L'erreur commise a été de demander que les incrustations vidéos soient « uniquement en français », alors qu'il aurait fallu demander : « parallèlement aux incrustations en anglais, nous demandons que ces mêmes incrustations aient leur pendant en français ». 

Une erreur qui nous a coûté d'être déboutés de notre demande.

Mais l’Afrav se réserve le droit de retourner devant les juges pour cette affaire, car, bien évidemment, si rien n’est fait, France Télévisions continuera à diffuser des image sous-titrées en anglais pour les prochains JO.

Ainsi, comme on peut le constater à travers toutes ces affaires et ces actions ( procès contre le « Le Live », procès contre la marque « Vrai ou Fake », mobilisation sur plusieurs années de l’Afrav pour que France Télévisions choisisse un candidat, ou une candidate, qui chante en français pour le Concours de l’eurovision de la chanson, vigie de l’Afrav contre les publicités diffusées par France Télévisions qui ne respectent pas la loi Toubon sur la langue française, perspective d'un procès contre France Télévisions qui ne défend pas la place de la langue française aux JO) France Télévisions, par son inaction à vouloir défendre notre langue, est donc loin de respecter ses obligations à l'égard de la langue française et de la Francophonie.

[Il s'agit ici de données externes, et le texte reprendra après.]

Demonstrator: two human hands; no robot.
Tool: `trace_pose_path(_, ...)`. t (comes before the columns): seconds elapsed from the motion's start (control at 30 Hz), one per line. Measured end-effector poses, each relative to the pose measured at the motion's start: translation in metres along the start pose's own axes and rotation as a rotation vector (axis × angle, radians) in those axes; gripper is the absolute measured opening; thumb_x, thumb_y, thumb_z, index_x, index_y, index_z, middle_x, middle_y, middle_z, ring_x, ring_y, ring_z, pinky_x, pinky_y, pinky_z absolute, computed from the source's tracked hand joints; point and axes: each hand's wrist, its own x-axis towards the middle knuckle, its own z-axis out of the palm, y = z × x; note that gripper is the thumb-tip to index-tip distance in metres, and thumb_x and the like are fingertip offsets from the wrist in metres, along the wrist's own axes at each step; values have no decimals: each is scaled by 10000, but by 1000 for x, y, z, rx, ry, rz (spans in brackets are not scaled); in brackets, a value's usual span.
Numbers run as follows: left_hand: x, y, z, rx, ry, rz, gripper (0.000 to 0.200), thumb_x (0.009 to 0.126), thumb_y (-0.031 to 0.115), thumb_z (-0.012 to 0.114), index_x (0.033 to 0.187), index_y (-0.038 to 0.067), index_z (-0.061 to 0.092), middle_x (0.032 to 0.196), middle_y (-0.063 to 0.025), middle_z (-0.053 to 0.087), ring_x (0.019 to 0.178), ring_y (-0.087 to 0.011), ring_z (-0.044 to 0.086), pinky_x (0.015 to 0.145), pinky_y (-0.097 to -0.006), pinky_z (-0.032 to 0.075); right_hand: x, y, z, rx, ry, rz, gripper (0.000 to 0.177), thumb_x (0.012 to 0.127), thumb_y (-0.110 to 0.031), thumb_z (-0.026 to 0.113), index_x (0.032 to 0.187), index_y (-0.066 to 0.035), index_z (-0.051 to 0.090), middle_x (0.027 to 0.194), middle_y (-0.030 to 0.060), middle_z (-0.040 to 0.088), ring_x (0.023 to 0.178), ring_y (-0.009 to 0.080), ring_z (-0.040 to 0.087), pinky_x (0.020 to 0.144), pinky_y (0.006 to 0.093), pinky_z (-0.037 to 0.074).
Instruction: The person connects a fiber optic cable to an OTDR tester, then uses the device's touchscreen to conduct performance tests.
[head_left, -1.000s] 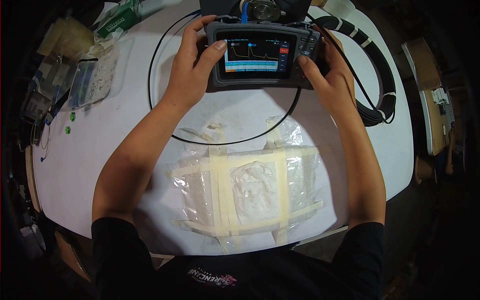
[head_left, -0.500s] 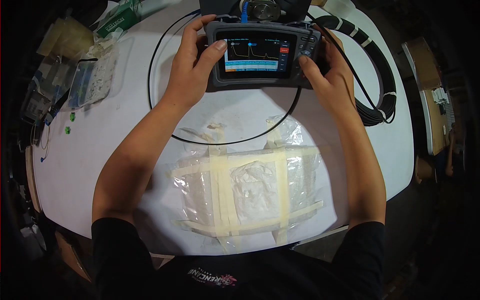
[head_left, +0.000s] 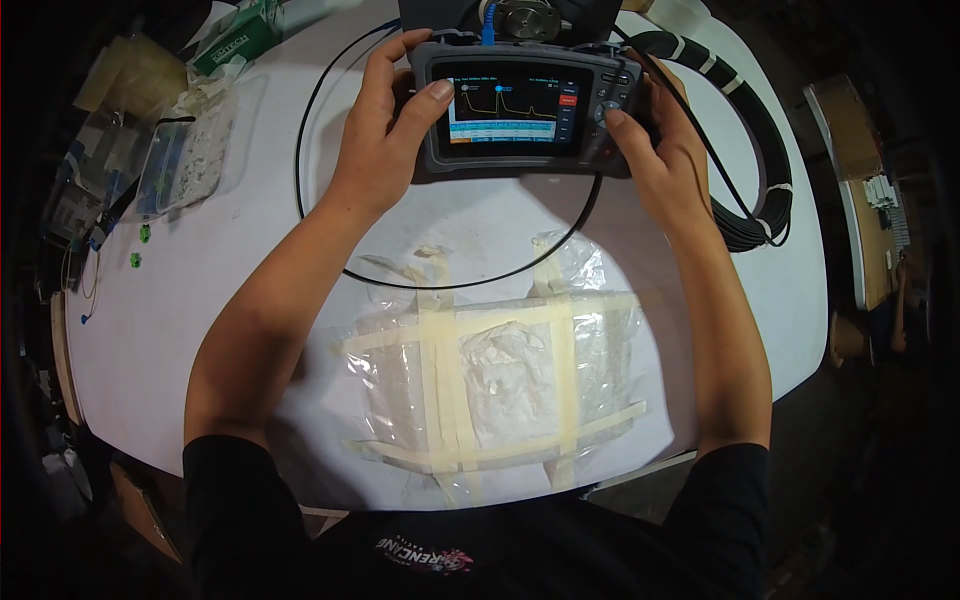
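Note:
A grey and black handheld test device [head_left: 515,110] is held between both hands at the top middle, its lit screen showing a yellow trace with peaks. My left hand [head_left: 385,130] grips its left side, thumb on the front beside the screen. Round the right side is my right hand [head_left: 665,145], its thumb on the front near the round keypad; some of its fingers are hidden behind the case. A blue connector [head_left: 489,25] stands at the device's top edge. A thin black cable [head_left: 430,287] loops below the device.
Clear plastic fastened with cream tape [head_left: 510,385] lies on the white table [head_left: 160,330]. A coil of black cable [head_left: 765,150] is at the right. At upper left are a plastic tray [head_left: 190,165], a green box [head_left: 238,42] and small green pieces [head_left: 136,260].
My right thumb has shifted slightly to the right and lifted off the round keypad's edge. My left hand and the device look unchanged.

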Motion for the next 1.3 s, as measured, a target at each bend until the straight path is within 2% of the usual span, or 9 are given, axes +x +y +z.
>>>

L'anglomanie de France Télévisions contraint l’Afrav à agir en vertu de ses statuts et de son objet social qui consistent à défendre la langue française, à dénoncer l'anglicisation et à promouvoir la Francophonie. C'est trois points étant largement bafoués par France Télévisions, comme cela a été démontré tout le long de ce mémoire, demander des dommages et intérêts, paraît tout à fait normal, logique et approprié.